After charging to over US$450/t, spot prices have returned to a high but more normal level.
Its April quarter (NHC has an idiosyncratic reporting schedule), saw New Hope deliver underlying EBITDA of $448.1m, up 14.8% on January and 20.6% ahead of the same period last year.
That was driven by strong sales from its Bengalla mine of 2.15Mt, up 46.9% against January after the impact of heavy rainfall that seemed to curb exports out of Newcastle and the Hunter Valley for living memory subsided.
Cashed up NHC still has $827m in the bank even after dropping $348.8m in an interim and special dividend for the first half of FY23.
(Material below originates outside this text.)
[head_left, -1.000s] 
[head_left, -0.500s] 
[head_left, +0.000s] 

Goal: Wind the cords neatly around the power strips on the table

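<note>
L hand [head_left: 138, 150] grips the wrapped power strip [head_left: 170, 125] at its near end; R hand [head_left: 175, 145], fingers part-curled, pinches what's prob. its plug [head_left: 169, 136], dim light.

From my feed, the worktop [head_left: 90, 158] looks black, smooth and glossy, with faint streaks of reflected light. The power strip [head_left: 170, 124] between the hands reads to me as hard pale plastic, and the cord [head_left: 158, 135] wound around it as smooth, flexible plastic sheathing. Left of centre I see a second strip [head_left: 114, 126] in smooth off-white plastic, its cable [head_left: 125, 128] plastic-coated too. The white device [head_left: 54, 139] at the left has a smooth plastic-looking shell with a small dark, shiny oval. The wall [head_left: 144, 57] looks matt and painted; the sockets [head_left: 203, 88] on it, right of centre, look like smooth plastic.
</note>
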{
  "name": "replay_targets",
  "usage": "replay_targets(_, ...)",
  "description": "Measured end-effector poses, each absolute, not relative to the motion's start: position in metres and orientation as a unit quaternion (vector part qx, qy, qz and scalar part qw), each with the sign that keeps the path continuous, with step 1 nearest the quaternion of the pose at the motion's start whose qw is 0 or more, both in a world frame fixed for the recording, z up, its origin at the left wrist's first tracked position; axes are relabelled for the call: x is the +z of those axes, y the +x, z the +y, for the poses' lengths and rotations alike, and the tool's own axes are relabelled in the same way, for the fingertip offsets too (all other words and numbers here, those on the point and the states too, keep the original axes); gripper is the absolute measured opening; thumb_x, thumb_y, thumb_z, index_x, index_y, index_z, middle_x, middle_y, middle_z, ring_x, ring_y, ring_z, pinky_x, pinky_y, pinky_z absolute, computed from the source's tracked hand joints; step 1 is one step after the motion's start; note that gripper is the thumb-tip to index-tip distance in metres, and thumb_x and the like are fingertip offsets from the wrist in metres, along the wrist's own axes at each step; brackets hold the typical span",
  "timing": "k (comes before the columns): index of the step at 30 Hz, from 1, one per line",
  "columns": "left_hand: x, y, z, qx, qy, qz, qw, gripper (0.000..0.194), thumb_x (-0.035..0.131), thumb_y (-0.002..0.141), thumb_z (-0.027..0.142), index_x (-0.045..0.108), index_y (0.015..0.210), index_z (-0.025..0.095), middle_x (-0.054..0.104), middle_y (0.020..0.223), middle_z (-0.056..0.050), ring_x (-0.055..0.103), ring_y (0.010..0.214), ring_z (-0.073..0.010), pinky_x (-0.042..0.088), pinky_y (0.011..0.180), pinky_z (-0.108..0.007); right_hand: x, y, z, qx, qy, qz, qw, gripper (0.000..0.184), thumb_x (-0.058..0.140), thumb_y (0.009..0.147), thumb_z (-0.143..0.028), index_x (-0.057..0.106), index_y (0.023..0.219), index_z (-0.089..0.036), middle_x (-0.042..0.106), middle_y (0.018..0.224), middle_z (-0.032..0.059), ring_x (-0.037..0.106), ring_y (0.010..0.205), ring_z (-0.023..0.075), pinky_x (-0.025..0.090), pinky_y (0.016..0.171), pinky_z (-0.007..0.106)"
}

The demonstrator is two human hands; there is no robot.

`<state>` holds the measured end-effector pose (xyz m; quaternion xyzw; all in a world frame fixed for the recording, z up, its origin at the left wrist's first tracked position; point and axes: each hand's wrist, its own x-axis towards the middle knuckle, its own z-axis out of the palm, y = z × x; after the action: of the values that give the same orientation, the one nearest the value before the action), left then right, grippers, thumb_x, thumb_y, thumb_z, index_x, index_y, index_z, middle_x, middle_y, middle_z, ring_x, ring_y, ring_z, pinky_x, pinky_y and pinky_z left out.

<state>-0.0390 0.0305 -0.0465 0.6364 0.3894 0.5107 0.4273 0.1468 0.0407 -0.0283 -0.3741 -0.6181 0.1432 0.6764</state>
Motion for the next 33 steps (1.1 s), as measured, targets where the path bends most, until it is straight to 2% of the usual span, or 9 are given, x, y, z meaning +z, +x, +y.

Coal prices have come down, with the GlobalCoal Newcastle 6000kcal index down 38.5% YoY to US$191.8/t (a 48.1% fall quarter on quarter) thanks to a mild winter in the Northern Hemisphere.
The Japan reference price for 6322kcal/kg coal was set at US$199.9/t from April 1, not a price any coal miner would have moaned about two years ago.
Interestingly, a narrowing price spread between 6000 and 5500kcal coal as import restrictions on Australian coal in China have wound up has seen NHC return to the market there. China typically burns lower grade thermal coal than blue chip customers in markets like Taiwan, Japan and Korea.
“With import restrictions on Australian coal into China being lifted and the spread between 6000 and 5500 kcal/kg NAR products narrowing, we have refreshed our relationships into the Chinese market and completed our first sales which will be delivered in the next quarter,” NHC told shareholders.
“The robust demand from China of lower energy product has provided an outlet for a portion of our coal over the low season. Imports in key markets are expected to increase in the coming months, with continued tight global supply expected to provide support to pricing for higher CV coal.
“The outlook for the remainder of calendar year 2023 remains positive, with market forwards continuing to show a contango.”
On an operational front NHC has seen the first coal produced from its 15% owned Malabar Resources and its Maxwell mine, but it’s facing more delays with the reopening of its New Acland coal mine in Queensland after the Oakey Coal Action Alliance got the Environmental Defender’s Office on board to challenge an associated water licence granted by the Queensland Government.